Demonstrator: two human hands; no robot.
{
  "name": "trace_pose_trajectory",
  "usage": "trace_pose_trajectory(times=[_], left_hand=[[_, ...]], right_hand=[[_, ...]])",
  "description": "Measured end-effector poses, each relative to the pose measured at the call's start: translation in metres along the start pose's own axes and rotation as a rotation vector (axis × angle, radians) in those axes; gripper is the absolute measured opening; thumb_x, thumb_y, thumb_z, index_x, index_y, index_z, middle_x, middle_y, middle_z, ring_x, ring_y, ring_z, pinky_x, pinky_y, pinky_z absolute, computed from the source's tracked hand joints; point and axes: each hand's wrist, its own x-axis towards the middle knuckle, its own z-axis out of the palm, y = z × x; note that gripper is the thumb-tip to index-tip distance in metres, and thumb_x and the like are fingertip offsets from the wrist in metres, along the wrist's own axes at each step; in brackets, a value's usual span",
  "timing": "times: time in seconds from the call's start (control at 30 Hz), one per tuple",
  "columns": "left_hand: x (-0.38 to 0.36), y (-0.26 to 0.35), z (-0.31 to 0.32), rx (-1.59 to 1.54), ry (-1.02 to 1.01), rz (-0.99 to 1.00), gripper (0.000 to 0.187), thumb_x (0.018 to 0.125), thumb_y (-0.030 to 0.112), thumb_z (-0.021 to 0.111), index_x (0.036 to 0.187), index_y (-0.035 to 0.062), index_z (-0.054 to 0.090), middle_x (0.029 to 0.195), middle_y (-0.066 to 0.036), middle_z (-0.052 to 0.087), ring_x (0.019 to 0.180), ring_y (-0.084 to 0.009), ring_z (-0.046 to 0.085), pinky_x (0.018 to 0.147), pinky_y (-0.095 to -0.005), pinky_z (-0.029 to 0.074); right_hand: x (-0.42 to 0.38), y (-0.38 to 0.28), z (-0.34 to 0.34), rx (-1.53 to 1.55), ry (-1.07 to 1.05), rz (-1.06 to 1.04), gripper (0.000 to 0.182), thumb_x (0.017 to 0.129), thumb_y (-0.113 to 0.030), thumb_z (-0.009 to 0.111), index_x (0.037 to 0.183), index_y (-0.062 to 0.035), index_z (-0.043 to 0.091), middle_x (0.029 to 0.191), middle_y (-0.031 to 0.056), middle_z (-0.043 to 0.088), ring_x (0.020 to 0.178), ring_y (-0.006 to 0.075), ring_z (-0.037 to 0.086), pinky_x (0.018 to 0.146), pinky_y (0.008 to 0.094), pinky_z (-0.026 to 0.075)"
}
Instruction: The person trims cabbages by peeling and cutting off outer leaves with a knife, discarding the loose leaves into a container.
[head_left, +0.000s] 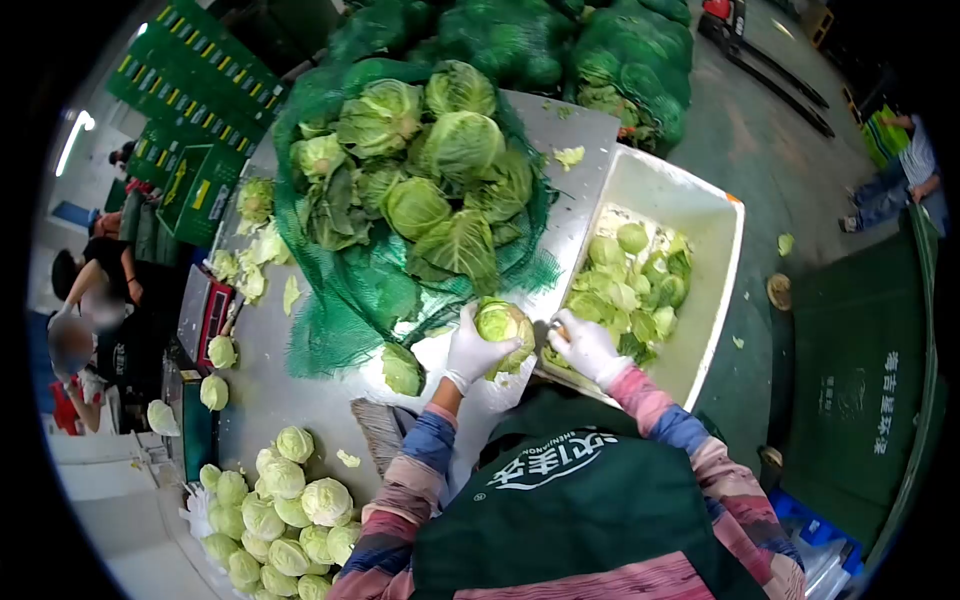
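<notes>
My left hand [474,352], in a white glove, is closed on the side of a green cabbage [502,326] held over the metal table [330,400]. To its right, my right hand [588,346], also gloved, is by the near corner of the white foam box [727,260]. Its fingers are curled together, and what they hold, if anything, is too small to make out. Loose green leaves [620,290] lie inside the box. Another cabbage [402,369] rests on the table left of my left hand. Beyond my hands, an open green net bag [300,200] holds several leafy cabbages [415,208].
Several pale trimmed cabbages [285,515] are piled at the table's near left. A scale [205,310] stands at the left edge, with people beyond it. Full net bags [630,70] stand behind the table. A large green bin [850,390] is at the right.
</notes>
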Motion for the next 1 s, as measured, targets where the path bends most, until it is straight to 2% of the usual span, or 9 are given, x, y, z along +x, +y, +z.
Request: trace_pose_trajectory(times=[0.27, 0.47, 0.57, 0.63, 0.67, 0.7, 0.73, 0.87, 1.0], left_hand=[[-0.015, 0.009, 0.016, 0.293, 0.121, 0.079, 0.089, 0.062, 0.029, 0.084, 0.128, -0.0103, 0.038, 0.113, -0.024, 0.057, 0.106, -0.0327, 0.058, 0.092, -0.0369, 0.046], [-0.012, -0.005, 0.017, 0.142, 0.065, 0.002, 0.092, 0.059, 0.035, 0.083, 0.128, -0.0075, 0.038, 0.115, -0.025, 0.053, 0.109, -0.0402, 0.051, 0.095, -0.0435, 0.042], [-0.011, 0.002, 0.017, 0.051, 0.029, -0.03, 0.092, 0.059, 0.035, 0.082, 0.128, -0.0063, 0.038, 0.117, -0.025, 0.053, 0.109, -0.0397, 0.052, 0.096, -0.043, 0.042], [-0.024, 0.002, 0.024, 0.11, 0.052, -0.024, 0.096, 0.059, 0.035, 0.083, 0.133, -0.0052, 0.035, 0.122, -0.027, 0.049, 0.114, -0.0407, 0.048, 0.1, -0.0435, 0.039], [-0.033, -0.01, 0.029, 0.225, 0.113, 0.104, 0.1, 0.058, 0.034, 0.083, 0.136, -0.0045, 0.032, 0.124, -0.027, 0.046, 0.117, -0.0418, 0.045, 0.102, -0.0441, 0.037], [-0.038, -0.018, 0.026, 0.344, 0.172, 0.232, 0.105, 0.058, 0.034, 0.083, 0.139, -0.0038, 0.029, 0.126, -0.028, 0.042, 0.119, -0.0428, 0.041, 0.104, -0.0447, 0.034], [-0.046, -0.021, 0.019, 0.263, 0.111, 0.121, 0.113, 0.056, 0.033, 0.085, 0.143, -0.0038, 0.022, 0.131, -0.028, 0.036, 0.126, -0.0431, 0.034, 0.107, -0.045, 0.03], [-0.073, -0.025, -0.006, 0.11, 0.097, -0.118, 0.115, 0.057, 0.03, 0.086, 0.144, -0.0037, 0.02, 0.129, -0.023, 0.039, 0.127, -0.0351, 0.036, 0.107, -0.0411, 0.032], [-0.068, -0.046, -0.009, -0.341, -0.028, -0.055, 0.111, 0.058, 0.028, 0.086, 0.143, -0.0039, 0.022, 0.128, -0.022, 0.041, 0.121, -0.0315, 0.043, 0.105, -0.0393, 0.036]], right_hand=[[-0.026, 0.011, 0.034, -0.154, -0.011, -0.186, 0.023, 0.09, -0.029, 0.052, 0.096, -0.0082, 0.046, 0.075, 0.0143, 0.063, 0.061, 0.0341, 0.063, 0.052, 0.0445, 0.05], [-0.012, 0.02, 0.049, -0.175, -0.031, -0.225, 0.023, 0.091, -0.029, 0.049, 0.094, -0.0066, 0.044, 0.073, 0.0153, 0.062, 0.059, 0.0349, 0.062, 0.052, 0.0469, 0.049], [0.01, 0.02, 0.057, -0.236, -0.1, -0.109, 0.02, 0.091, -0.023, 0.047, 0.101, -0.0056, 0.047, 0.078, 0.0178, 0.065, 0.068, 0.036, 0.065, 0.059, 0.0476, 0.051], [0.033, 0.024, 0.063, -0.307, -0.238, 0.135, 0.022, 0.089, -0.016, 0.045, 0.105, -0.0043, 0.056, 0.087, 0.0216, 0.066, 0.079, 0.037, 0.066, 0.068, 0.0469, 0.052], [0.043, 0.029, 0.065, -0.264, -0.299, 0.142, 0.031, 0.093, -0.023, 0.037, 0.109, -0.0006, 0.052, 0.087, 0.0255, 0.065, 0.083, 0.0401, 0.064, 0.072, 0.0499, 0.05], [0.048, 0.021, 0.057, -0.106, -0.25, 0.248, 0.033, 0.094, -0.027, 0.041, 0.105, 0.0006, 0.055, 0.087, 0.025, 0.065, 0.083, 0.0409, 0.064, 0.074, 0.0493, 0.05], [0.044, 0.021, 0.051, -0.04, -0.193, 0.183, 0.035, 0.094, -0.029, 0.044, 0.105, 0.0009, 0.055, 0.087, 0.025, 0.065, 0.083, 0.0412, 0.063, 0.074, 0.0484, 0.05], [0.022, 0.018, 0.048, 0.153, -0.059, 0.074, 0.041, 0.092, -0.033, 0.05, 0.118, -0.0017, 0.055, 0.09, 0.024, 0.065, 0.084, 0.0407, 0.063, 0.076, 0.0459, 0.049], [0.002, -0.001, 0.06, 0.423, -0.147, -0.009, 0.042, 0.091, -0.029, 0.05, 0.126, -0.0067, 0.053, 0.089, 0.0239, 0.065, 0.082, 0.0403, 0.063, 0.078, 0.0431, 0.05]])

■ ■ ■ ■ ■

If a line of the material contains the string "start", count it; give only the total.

2